Session identification

  • The schema defines editingSessionId as "a string of 32 alphanumeric characters, unique to the current page view session; used for grouping events".
  • Our current implementation of editing sessions is tightly coupled to a page view. However, this doesn't map very well to what we think of as a single edit session: on desktop, switching between the visual editor and the wikitext editor while retaining changes causes a new page view, while on MobileFrontend, aborting an edit using the back button and then reopening the editor (which doesn't preserve your changes) all happens in one page view.
  • We don't use the core EventLogging code for client-side session token generation and sampling.

Timings

  • There's no reason we should have a separate timing field for each event type when we can have a single one whose meaning varies by event type (T207803#4790039)
  • init_timing currently not logged, but the information described in the schema ("timing information about action=init – time in milliseconds since the page was loaded") does not seem useful.

Other issues

  • The new ability to switch back-and-forth between the visual editor and wikitext invalidates some key assumptions (for example, we probably want to update action.init.mechanism)
  • How should we account for "micro-editing experiences" like Flow? Should they be included in this schema at all?
  • Even with T124676 resolved, the table is still quite large. Consider whether to drop mostly unused fields like page.title or normalize the schema (T123958)
  • Do our action.saveFailure.type values cover all the options?
    • For example, T197499 deals with a save failure because the wiki is in read-only mode, which isn't covered.
  • The switch* values of abort_type are probably unnecessary now because we started logging switches as VisualEditorFeatureUse events (T221191#5290393), and in any case it doesn't seem right to consider switches as aborts because logically they are just one intermediate step in a single edit attempt.
  • We have started discarding ready and loaded events that occur after a switch (T220697), but it's not clear if we're doing that everywhere
  • We need a standard way to deal with multi-interface sessions in analysis—which interface, if any, do we attribute them to?
  • The fact that the 2010 wikitext editor logs saveSuccess and init events on the server side, unlike every other event in the schema, create significant inconsistencies (T214132)
  • Should we log the user name rather than the user ID? On one hand, the user ID is immutable; on the other hand, the user name is the main global user identifier and easier for humans to use.

Data tidiness

  • We should have separate this into two separate tables: EditAttempt (containing data that applies to all steps in an attempt, such as platform, user agent, and user name; this won't include editor_interface because that can differ within a single edit attempt because of switching) and EditAttemptStep (not containing that attempt-wide data).
  • We should probably merge VisualEditorFeatureUse into EditAttemptStep with a featureUse action.
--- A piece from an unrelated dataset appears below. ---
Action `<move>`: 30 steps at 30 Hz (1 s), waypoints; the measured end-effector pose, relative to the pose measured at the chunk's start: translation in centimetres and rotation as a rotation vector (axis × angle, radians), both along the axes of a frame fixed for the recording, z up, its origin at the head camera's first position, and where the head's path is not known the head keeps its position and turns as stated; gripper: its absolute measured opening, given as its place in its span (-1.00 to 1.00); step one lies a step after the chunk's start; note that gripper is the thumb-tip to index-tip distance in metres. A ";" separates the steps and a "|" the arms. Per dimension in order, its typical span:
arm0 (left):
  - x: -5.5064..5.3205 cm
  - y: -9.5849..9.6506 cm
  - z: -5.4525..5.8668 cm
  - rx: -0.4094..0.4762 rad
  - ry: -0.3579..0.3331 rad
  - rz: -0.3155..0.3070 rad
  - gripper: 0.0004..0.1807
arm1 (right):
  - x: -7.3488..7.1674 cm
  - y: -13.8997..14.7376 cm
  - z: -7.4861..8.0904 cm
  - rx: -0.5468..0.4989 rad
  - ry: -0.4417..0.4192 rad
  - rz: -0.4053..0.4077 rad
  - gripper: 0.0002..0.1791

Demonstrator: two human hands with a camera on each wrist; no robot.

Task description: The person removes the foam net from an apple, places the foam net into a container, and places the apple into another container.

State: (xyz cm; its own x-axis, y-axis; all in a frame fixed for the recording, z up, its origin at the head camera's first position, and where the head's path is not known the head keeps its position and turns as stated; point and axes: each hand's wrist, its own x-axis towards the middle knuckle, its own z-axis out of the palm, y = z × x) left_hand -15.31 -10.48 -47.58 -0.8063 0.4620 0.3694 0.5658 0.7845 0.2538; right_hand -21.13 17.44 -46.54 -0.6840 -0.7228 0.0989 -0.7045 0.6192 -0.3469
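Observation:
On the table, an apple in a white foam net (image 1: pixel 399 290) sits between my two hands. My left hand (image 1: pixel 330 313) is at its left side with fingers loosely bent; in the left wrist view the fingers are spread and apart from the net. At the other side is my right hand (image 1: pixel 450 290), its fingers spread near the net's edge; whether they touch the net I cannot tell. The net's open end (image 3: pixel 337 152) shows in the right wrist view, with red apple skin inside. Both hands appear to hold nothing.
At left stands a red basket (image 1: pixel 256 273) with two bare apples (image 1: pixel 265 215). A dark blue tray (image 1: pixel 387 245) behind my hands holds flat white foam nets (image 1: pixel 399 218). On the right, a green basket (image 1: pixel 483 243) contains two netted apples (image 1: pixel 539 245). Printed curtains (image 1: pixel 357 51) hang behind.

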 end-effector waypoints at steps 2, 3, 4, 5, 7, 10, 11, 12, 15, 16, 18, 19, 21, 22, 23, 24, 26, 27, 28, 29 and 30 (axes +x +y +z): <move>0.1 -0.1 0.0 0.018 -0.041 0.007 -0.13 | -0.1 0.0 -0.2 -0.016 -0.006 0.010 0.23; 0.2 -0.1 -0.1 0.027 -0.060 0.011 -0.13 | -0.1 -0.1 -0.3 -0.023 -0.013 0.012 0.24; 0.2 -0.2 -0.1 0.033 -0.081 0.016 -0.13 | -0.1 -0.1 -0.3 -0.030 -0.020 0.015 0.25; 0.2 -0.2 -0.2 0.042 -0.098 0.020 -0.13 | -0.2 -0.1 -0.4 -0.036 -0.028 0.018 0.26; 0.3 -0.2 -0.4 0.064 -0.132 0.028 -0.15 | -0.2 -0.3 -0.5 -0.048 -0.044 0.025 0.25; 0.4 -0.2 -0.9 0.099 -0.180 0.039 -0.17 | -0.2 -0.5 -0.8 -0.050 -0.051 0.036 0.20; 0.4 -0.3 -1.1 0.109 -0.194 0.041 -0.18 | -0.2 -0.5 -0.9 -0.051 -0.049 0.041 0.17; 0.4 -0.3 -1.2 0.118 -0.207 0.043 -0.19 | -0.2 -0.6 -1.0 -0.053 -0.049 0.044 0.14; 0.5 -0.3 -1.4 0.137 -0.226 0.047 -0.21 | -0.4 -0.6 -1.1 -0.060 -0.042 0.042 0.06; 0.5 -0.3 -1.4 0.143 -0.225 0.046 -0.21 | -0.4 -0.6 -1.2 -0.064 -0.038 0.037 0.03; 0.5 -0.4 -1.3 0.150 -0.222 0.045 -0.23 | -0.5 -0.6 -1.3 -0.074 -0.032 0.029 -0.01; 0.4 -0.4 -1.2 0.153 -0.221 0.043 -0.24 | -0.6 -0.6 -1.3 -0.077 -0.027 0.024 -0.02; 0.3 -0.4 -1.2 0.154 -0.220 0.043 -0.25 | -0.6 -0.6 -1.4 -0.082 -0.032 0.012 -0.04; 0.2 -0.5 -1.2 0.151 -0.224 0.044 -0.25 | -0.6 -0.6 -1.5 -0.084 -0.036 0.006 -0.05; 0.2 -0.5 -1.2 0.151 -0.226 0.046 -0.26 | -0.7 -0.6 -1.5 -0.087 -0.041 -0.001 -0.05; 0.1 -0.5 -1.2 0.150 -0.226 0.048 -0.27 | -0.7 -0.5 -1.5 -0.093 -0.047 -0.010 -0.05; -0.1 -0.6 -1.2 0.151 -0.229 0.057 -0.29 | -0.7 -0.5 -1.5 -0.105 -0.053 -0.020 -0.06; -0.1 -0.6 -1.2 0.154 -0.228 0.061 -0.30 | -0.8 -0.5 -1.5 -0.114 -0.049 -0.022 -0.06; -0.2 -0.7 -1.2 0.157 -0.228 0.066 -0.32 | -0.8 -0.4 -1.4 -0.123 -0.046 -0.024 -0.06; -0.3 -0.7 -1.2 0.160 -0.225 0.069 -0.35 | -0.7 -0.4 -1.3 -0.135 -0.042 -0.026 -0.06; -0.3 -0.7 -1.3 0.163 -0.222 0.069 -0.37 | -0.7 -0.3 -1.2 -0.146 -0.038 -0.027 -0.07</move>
The observational unit is the same, and it's much easier to subset data from one table than to union data from two tables.

See also

  • @Halfak's 2016 proposal for splitting this into five separate schemas:
    • EditingSession (one per page edit session)
    • EditingStage (one per editing stage)
    • EditingAbort (one per aborted edit)
    • EditingSaveFailure (one per save failure)
    • PageContentSaveComplete (note that this schema already exists)

Related Objects

Event Timeline

There are a very large number of changes, so older changes are hidden. Show Older Changes
Deskana changed the task status from Open to Stalled.Sep 12 2017, 7:41 PM
Deskana subscribed.

We need to have a long hard think about analytics and metrics at some point. There's not much point doing that before there is a data analyst assigned to Contributors.

We need to have a long hard think about analytics and metrics at some point. There's not much point doing that before there is a data analyst assigned to Contributors.

:(

But yeah, I know exactly what you mean.

In T118063#3602513, @Neil_P._Quinn_WMF wrote:

We need to have a long hard think about analytics and metrics at some point. There's not much point doing that before there is a data analyst assigned to Contributors.

:(

Hey, if you want to dive into this, I'd love to do it with you! But I assumed you were busy with New Editors. :-)

! In T118063#3601883, @Deskana wrote:
Hey, if you want to dive into this, I'd love to do it with you! But I assumed you were busy with New Editors. :-)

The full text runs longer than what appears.